- Born: Mary Adamson Anderson January 17, 1837 Boyndie, Banffshire, Scotland
- Died: 1910 (aged 72–73) Watford, Hertfordshire, England
- Education: University of Edinburgh Faculté de médecine de Paris
- Occupations: physician and a member of the Edinburgh Seven

= Mary Adamson Anderson Marshall =

Scottish physician (1837–1910)

Mary Adamson Marshall ( Anderson; 1837–1910) was a physician and a member of the Edinburgh Seven, the first women to study medicine at the University of Edinburgh.

== Early life and education==
Mary Adamson Anderson was born on 17 January 1837, in Boyndie, Banffshire, Scotland. Her father was Reverend Alexander Govie Anderson, and her mother was Mary Gavin (née Mann). She was one of ten children, and her brother James George Skelton Anderson married physician, doctor and feminist Elizabeth Garrett Anderson.
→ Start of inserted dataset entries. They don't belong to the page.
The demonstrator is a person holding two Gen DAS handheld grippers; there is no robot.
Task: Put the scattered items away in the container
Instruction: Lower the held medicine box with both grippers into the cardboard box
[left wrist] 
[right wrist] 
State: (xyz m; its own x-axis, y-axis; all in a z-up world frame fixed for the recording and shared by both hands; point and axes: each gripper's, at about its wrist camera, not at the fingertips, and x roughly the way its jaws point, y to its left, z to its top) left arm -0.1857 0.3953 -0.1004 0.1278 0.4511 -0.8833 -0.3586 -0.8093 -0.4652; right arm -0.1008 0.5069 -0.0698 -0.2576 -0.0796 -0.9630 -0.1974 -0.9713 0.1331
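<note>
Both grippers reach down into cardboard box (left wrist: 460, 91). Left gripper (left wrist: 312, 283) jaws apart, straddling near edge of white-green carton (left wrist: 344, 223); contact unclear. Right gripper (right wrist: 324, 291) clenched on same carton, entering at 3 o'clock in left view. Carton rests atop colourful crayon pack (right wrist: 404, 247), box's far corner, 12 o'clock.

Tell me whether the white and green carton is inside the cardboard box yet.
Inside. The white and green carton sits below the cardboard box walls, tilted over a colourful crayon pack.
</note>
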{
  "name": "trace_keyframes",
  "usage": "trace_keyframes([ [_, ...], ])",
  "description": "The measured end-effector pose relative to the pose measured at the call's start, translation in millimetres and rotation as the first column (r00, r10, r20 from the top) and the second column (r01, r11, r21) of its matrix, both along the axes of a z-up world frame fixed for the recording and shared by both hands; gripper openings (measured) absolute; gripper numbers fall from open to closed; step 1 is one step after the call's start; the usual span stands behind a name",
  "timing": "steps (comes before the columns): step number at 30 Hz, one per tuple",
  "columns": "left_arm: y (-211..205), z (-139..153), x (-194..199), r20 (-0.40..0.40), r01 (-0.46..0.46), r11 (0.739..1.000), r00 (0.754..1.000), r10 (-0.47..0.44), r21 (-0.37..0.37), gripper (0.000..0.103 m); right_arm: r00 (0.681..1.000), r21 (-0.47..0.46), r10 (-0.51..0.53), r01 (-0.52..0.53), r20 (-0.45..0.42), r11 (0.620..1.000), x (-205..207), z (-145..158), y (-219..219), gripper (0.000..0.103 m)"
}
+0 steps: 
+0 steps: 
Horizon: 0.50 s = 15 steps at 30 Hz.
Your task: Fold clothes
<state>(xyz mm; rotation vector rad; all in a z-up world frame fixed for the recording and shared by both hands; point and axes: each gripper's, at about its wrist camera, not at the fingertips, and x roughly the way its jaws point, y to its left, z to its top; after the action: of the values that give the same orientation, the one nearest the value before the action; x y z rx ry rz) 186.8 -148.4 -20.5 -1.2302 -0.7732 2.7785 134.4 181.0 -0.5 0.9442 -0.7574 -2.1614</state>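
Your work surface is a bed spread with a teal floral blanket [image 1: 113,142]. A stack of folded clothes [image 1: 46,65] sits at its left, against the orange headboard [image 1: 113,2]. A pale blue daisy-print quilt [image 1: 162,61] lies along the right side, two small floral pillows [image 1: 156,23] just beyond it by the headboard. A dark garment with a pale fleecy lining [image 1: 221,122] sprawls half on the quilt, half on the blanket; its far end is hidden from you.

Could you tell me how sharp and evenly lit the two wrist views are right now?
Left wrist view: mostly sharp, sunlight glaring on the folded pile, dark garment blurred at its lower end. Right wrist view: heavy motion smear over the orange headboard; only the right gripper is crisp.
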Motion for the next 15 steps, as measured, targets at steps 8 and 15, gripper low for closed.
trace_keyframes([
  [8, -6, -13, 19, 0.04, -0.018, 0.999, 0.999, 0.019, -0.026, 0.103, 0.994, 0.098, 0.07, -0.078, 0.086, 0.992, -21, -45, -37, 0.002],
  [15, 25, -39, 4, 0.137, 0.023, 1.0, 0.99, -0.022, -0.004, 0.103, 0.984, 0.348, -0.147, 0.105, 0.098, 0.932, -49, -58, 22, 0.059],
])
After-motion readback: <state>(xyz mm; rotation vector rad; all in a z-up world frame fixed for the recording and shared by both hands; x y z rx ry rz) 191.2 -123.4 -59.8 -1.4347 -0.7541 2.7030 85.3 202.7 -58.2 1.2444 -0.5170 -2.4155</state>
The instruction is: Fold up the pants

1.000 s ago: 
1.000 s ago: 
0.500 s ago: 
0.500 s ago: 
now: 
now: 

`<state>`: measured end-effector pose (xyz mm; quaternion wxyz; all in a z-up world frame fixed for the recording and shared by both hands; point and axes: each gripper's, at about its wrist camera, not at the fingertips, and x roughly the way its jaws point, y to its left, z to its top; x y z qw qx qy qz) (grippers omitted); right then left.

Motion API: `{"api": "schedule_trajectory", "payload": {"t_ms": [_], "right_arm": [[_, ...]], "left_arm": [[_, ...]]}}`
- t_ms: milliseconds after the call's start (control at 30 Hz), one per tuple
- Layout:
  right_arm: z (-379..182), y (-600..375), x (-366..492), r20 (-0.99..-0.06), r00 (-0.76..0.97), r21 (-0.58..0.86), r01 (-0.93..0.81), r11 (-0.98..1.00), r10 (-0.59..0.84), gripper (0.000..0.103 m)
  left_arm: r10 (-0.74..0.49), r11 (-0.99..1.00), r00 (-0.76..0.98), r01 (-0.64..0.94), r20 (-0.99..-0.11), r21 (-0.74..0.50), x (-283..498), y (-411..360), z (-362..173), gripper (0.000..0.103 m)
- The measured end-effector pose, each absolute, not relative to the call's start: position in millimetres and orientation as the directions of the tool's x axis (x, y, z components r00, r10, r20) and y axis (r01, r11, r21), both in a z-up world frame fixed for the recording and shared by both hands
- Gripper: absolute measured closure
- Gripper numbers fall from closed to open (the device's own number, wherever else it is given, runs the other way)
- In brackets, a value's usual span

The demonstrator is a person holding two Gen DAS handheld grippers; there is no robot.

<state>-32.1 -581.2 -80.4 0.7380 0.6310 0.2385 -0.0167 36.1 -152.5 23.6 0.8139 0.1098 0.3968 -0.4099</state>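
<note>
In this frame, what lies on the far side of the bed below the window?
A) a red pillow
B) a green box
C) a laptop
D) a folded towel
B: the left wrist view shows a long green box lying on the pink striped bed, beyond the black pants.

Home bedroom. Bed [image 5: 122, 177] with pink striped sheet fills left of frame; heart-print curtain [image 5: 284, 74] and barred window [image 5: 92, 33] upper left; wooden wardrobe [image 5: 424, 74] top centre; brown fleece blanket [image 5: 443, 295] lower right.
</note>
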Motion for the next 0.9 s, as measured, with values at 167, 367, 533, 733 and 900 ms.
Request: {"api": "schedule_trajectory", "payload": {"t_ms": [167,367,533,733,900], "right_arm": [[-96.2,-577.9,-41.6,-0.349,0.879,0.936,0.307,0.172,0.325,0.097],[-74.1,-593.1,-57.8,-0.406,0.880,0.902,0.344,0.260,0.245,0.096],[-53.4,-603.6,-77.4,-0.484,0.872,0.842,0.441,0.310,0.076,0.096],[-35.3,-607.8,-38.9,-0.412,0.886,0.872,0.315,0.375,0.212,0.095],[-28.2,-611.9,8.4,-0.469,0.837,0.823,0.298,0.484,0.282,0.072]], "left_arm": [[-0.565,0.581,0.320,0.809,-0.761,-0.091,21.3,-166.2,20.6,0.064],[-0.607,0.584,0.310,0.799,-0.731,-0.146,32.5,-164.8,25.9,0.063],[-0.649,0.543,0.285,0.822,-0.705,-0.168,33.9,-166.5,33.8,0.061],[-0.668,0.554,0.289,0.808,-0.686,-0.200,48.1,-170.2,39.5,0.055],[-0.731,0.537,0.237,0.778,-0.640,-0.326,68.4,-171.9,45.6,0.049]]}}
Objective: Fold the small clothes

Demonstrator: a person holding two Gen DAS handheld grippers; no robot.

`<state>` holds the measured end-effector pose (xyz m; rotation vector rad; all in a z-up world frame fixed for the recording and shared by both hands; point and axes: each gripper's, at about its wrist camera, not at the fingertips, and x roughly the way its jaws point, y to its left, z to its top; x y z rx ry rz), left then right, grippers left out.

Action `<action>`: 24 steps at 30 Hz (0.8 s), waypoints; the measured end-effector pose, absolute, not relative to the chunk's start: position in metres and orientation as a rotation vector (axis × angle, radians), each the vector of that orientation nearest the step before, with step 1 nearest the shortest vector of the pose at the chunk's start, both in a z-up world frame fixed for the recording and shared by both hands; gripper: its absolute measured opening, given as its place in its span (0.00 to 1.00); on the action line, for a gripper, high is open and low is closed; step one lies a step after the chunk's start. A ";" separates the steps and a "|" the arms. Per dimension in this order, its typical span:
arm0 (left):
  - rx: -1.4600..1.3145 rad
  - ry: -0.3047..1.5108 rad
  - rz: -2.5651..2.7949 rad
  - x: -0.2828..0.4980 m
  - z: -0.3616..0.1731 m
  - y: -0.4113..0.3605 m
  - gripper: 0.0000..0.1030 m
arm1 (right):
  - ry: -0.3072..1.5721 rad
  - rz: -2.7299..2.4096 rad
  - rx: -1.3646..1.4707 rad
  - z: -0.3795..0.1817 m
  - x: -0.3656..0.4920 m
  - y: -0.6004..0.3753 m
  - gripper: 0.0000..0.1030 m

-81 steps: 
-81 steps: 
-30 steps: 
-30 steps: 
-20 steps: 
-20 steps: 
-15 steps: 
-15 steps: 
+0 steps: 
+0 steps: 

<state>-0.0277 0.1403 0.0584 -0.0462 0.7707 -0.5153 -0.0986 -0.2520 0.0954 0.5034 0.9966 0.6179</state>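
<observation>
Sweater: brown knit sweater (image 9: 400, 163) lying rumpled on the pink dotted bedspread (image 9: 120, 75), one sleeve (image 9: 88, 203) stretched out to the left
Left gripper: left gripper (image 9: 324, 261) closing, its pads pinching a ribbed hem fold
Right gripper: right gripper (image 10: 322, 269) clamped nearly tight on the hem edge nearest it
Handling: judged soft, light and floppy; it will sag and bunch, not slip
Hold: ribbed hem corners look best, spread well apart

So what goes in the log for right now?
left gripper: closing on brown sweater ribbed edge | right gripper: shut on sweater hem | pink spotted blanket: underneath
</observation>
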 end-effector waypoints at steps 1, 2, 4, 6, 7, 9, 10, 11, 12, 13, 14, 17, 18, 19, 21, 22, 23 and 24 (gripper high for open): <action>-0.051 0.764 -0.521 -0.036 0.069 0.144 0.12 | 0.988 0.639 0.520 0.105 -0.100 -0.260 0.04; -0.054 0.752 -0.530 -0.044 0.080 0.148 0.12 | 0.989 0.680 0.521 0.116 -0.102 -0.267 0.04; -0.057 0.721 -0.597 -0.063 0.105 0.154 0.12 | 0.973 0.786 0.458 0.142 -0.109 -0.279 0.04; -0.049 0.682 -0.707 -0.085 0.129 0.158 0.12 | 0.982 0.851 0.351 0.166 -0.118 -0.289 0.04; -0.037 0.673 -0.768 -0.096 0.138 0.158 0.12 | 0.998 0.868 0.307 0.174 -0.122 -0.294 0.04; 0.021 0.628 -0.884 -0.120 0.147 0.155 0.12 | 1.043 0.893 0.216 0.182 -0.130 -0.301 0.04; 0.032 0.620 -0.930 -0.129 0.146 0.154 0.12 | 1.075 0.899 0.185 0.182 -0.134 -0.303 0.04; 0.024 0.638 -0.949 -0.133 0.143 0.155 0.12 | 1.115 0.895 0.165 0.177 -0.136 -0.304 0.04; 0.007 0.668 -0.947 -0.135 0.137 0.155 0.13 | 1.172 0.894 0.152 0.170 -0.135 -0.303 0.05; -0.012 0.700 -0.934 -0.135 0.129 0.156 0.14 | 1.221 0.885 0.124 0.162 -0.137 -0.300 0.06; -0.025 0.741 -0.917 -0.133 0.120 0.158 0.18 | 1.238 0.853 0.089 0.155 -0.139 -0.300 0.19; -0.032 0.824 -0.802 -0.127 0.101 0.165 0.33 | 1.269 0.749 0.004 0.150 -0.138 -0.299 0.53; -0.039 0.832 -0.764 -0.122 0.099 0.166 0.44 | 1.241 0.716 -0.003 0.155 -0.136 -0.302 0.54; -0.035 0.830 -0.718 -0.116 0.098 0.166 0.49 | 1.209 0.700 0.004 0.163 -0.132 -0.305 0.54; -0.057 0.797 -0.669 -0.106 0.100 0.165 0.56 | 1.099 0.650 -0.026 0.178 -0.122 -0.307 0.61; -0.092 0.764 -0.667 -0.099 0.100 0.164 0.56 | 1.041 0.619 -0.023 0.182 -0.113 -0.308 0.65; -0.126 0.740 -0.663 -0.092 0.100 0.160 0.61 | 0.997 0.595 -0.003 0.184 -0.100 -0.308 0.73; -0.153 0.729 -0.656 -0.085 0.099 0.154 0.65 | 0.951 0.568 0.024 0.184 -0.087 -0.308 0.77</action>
Marshall began her medical training at the University of Edinburgh, and is considered one of the Edinburgh Seven alongside Emily Bovell, Matilda Chaplin, Helen Evans, Sophia Jex-Blake, Edith Pechey and Isabel Thorne. When in 1872 the University of Edinburgh decided that women medical students would not be awarded a degree, Anderson continued her studies in Paris, France.

In 1879, Marshall received her medical doctorate from the Faculté de médecine de Paris, where she wrote her thesis on mitral stenosis and its higher frequency in women than in men ("Du rétrécissement mitral: sa fréquence plus grande chez la femme que chez l'homme."). After receiving her doctorate, Marshall moved to Dublin to take her registration exams.

== Career ==
Marshall established a practice in London, and was later a senior physician at the New Hospital for Women, Marylebone.

== Personal life ==
Marshall's husband was solicitor Claud Marshall, of Renfrewshire. Her husband died after only two months of marriage, in 1871, when she was pregnant. Her son died in infancy, living for just a few days after his birth.

In 1895, Marshall moved to Cannes, France, but returned to England due to ill health. Marshall died from pneumonia in 1910 in Watford, Hertfordshire, England.

== Awards and honours ==
The Royal College of Surgeons of Edinburgh unveiled a plaque commemorating the Edinburgh Seven's achievements in March 2018.

The University of Edinburgh allowed women to graduate in 1894 and the first doctors graduated in 1896. The Edinburgh Seven were awarded the posthumous honorary MBChB at the University of Edinburgh’s McEwan Hall on Saturday 6 July 2019. The degrees were collected on their behalf by a group of current students at Edinburgh Medical School. The graduation was the first of a series of events planned by the University of Edinburgh to commemorate the achievements and significance of the Edinburgh Seven.